BGP has been around 20 years, and when it was introduced, was probably the world's first planetary scale programmable system. This is not necessarily a good thing, when the language is obscure, and the runtime is compromised.

Friday, October 14, 2022

Principles of Communications 2022. some high level questions

 someone kindly reminded me i did have some high level problem/questions you could tackle when looking at lecture material - Questions to ask yourself about the materials in Princ of Comm

Tuesday, October 11, 2022

Principles of Communications Week 2 L2 L3@LT2 11am, 11&13 Oct, 2022 - Central Routing and MPLS&Segment Routing

 Recommend revisiting notes from IB networks course 2021-2022 where you can find link-state and distance vector from page 25 onwards!

So underlying distance vector (and path vector, see later when we discuss BGP and Inter-domain routing) is the notion of diffusing computations! Link-state is much simpler given in each epoch, we flood map data, and then everyone does a synchronised computation of shortest paths from themselves to all other nodes/destinations - fibbing relies on this, although the offline/centralised computation that produces additional virtual nodes can be anything - and this is also true of the paths computed for MPLS and segment routing and then distributed via CR-LDP or RSVP or other control protocols. One reference approach is in the paper linked from the course materials web page on DeFo...but there are many, once you open the network up to being re-programmed!

The key difference between Fibbing and classical SDN is that Software Defined Network controllers use OpenFlow (effectively an RPC like protocol) to add/modify FIBs in specific routers, whereas Fibbing simply joins in the Link State flooding protocol that all the routers use to update each other with the map (put into the RIB, then used to compute FIB entries, e.g. via Dijkstra Shortest Path algorithm). Hence the virtual nodes/and edges that the Fibbing controller adds behave just like real ones - appearing and disappearing as they are added or fail/remove, or the controller(s) adding them become unreachable (or reachable again after repair/reboot) - this is where the resilience comes from....that, and replicating the controllers.

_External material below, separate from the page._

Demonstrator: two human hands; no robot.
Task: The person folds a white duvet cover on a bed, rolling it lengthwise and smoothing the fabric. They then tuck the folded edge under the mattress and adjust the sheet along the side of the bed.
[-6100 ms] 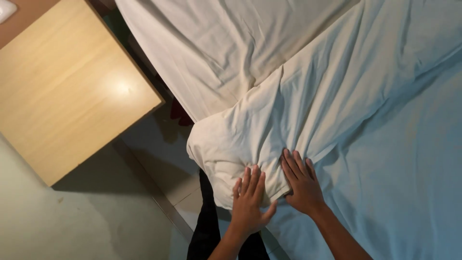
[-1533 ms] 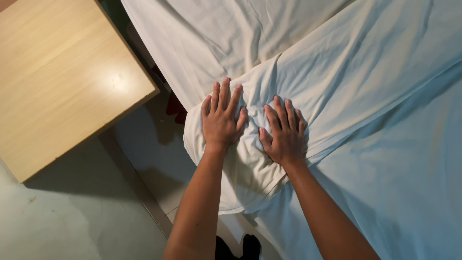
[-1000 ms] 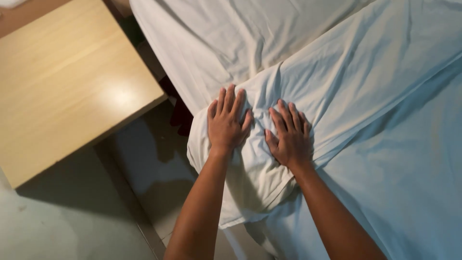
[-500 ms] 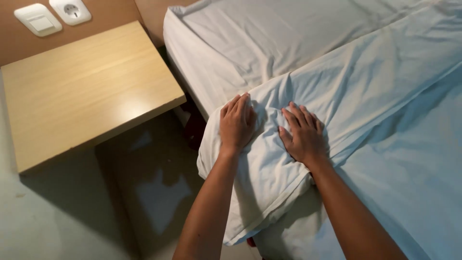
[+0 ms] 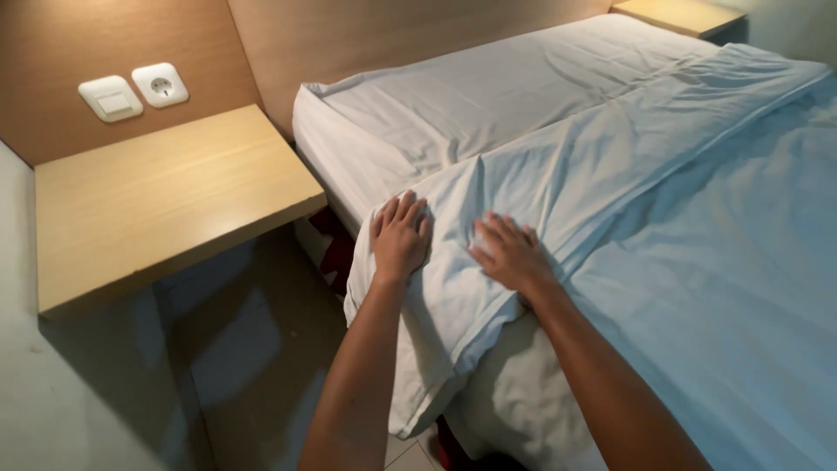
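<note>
Head view, now: 2 bare hands lie flat on the folded-back edge of a pale blue duvet (image 5: 610, 166), at the near corner of the bed. Left hand (image 5: 400, 235), palm down, fingers loosely spread, no pinch; right hand (image 5: 513, 253) just beside it, fingers also splayed and pressing the cloth, nothing gripped. The duvet corner overhangs the mattress (image 5: 349, 166) edge and droops toward the floor; its fold runs diagonally up-right across the white sheet (image 5: 506, 96). Vs. 0.5 s ago: both hands keep the same spots on the fold; the change is mainly in viewpoint, which has lifted, so headboard wall, switch plate (image 5: 111, 98) and socket (image 5: 160, 85) above the wooden bedside shelf (image 5: 166, 201) now show. Judged: smoothing of this corner seems finished or paused, w/ wrinkles remaining betw. the hands.
</note>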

Note for this course: Hierarchy is good for scaling, but doesn't always work when a network wants diversity - so we could have geographic, topological or organisational hierarchy, but we might want redundancy without common mode failures, so would connect to multiple providers "upstream", which undermines any notion of address aggregation in the forwarding tables! Adding in widespread use of NATs (network address translators) and the world is a lot more complex than we'd like!

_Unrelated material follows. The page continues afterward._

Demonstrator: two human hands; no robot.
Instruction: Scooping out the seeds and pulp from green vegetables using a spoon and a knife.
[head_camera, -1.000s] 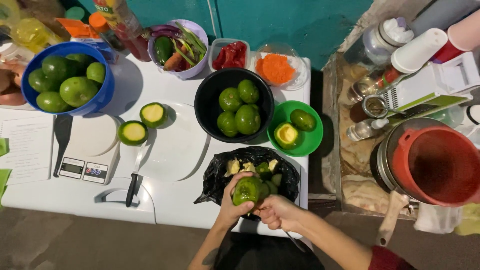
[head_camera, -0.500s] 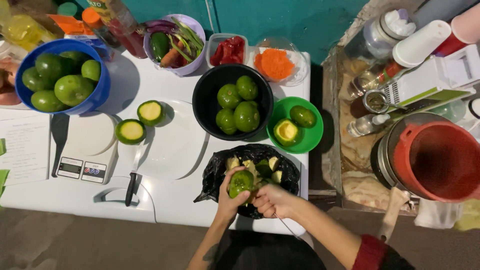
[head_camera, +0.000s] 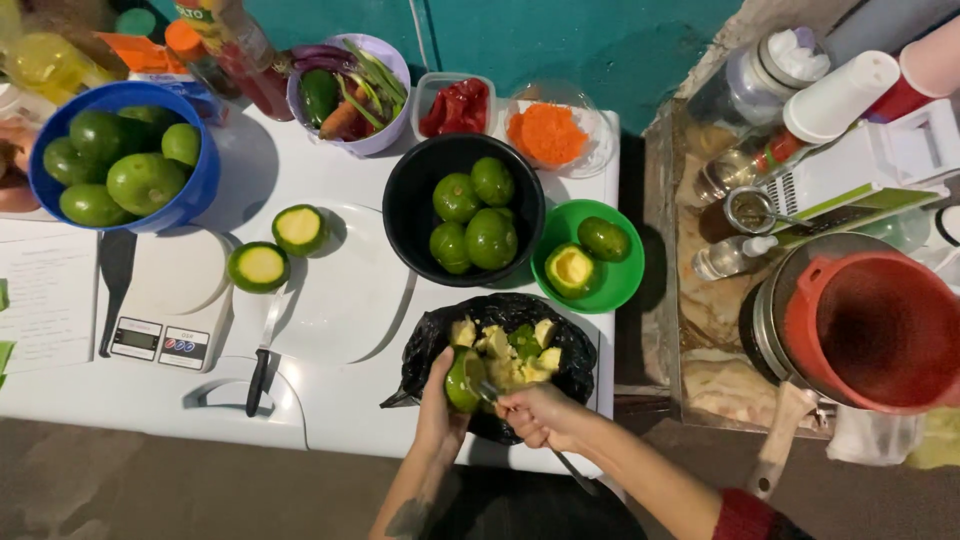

Thursday, October 06, 2022

Principles of Communications Week 1 L1@LT2 11am, 6 Oct, 2022 - Introduction and Start on Routing

 Introduction to the course/outline of what will be covered.

Introduction to routing - up to basic idea of routing in general - not just networks, and not just packets and circits, but also cars, spaceships. Not just for shortest path, but also policy and energy.

Next week will cover features of current Internet Routing, and Centralised Routing, and start on Policy Routing.

This might be a good time to quickly revise IB Networking material (at least on shortest path/Dijkstra, and link state/distance vector!).